# Rational identification of Corynebacterium strains for use as probiotics

> **NIH NIH R21** · LURIE CHILDREN'S HOSPITAL OF CHICAGO · 2022 · $245,116

## Abstract

Project Summary
Pneumonia is the leading infectious killer of children. Bacterial pathogens, particularly Streptococcus
pneumoniae, cause the most serious disease and mortality. Vaccination reduces invasive diseases such as
bacteremia and meningitis caused by vaccine serotypes. However, vaccination does not equally lower the
burden of pneumonia, and non-vaccine S. pneumoniae serotypes continue to emerge to cause respiratory and
invasive infections. Thus, an opportunity exists for new ways to prevent these infections.
Nasopharyngeal colonization precedes bacterial pneumonia and other respiratory infections, and the microbiota
serves as a barrier to pathogen colonization and subsequent invasion of the lower respiratory tract. Our studies
and others demonstrate that commensal, non-pathogenic Corynebacterium species are associated with a lower
prevalence of colonization by bacterial respiratory pathogens, including S. pneumoniae. The data show an
inverse correlation between the relative abundance of Corynebacterium in the nasopharyngeal microbiota and
the risk of colonization by S. pneumoniae. These Corynebacterium species may be promising biotherapeutic
candidates for development if they exert specific mechanistic control of bacterial respiratory pathogens.
The overall objective herein is to identify the mechanisms by which Corynebacterium spp. colonize the human
nasopharynx and exclude S. pneumoniae colonization. The rationale is that defining the mechanisms of these
interspecies interactions will lead to identifying Corynebacterium spp. that exert multiple mechanisms of
pathogen exclusion and are candidates for future biotherapeutics to prevent respiratory infections.
The Specific Aims are: 1) Identify mechanisms by which Corynebacterium spp. adhere to the respiratory
epithelium and inhibit Sp colonization through competitive adherence, and 2) Elucidate non-adherence
mechanisms by which Corynebacterium spp. inhibit Sp colonization. This proposal will combine models of
bacteria-host and bacteria-bacteria interactions to define mechanisms through which Corynebacterium inhibit S.
pneumoniae colonization.
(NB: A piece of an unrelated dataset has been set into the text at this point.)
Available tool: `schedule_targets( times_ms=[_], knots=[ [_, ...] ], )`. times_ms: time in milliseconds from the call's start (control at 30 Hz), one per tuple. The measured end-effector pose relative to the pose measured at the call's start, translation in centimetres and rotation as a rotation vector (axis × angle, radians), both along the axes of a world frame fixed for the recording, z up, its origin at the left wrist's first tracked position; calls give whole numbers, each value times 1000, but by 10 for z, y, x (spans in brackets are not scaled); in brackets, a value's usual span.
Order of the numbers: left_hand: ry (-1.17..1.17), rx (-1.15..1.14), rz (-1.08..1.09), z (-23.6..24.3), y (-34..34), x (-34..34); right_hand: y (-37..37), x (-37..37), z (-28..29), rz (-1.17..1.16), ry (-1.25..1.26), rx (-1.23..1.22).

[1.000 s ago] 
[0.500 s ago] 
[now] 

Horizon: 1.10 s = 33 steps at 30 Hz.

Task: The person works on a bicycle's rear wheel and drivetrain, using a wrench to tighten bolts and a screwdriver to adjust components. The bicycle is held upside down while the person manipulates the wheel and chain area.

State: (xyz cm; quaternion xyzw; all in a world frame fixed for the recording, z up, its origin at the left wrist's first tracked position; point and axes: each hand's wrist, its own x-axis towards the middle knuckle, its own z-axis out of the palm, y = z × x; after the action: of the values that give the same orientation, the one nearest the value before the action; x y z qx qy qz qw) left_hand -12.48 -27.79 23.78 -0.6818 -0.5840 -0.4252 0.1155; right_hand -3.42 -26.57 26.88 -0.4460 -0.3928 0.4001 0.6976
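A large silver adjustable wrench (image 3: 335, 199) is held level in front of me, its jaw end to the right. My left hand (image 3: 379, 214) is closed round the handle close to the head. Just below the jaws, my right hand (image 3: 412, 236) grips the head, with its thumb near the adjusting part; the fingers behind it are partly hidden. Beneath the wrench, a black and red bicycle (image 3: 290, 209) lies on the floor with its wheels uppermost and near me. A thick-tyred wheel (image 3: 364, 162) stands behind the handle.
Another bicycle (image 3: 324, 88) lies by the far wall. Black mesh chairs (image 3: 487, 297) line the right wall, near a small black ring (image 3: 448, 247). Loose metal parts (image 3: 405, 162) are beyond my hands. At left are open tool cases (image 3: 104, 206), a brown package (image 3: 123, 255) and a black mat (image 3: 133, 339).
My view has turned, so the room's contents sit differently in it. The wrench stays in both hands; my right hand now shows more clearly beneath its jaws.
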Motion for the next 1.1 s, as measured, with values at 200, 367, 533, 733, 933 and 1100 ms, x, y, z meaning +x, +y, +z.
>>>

We will leverage comparative genomics of a large Corynebacterium strain repository
to identify accessory gene candidates that mediate respiratory epithelium attachment, competitive adherence
with S. pneumoniae, and pneumococcal growth inhibition through secreted factors.
The impact of this work is expected from the mechanistic insights and Corynebacterium strain identification
that may lead to the first rationally-designed biotherapeutics to prevent pneumonia and other respiratory
infections.

## Key facts

- **NIH application ID:** 10453307
- **Project number:** 1R21AI154081-01A1
- **Recipient organization:** LURIE CHILDREN'S HOSPITAL OF CHICAGO
- **Principal Investigator:** Matthew Scott Kelly
- **Activity code:** R21 (R01, R21, SBIR, etc.)
- **Funding institute:** NIH
- **Fiscal year:** 2022
- **Award amount:** $245,116
- **Award type:** 1
- **Project period:** 2022-05-16 → 2024-04-30

## Primary source

NIH RePORTER: https://reporter.nih.gov/project-details/10453307

## Citation

> US National Institutes of Health, RePORTER application 10453307, Rational identification of Corynebacterium strains for use as probiotics (1R21AI154081-01A1). Retrieved via AI Analytics 2026-05-24 from https://api.ai-analytics.org/grant/nih/10453307. Licensed CC0.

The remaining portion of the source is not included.